Portfolio One is nearing the $20,000 mark, at $19,775.   This file has been seeded with $15,000 of contributions, so it is up about 32% over its life, which is approximately 9 years. The “effective” life is much smaller, since we have been making contributions of $1500 / year for all years except the first one, when it was $500. That is a pretty good rise since the indexes (US) have been worse over that time, although to calculate it effectively I would need to break the $1500 “tranches” into unique components and then determine their annual performance through today… which I will probably break down and automate some time.

This portfolio is nicely balanced with about 15 stocks. At anything more than about 10 stocks or so you get a reasonably diversified portfolio, assuming that they aren’t all the same types of stocks. Also comparing to US benchmarks probably isn’t quite right since I have been advocating about 50% overseas stocks for the last several years since most growth is overseas and this means that I should be tracking against worldwide developed countries, instead.

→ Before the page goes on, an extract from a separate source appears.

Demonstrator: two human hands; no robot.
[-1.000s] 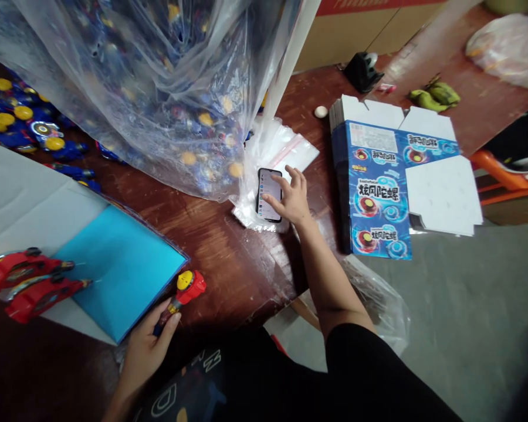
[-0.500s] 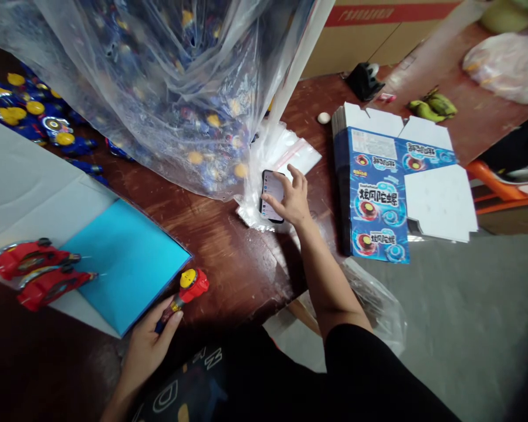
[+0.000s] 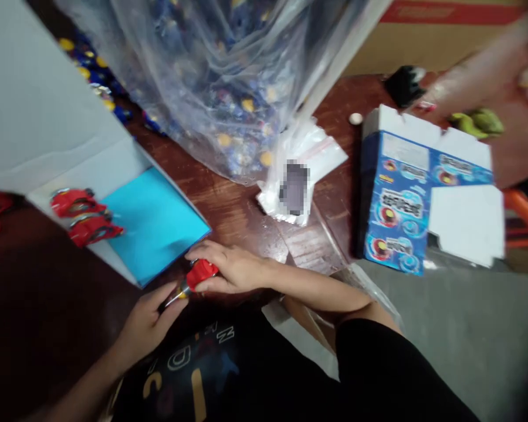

More importantly than talking about how the portfolio has DONE is talking about STRATEGY. I highlighted individual active stocks and put those with more than $200 “up” as green, and with more than $200 “down” as red. Since we sold Nokia (a disaster) and Microsoft (flat) we have a lot of green and not much red anymore. The point is to have a strategy going forward, not backwards, and the question is whether or not they will go up from here and when to sell, if something has reached a peak. Generally I should try to sell before they hit the $200 mark on the down side; this would have saved some heart-ache with Nokia. On the flip side some have gone pretty far down and come back (mostly), like eBay. But as a strategy point I should try to sell or at least consider it seriously around the $200 mark.

As far as the “up” stocks, it seems that the Chinese oil firms are in a bubble stage. We will watch those, just like we watched China Mobile and BHP. We aren’t with them forever, and their huge market cap means that a big multiple means that there has to be a lot of profits earned in the future. A lot of the gains are a bet on China itself and away from the US dollar, so that has to be figured in, too.

Of the ones we sold before, Netscout (NTCT) gave us a nice gain but we missed the jump from $14 to $24. It came back down to where we bought it so it seemed like a good move at the time but we also need to watch the long term. There likely will be a consolidation in the tech market as the big players seek to utilize a lot of their cash and look for growth so if we make some sells I might be looking for some smaller tech players to jump into.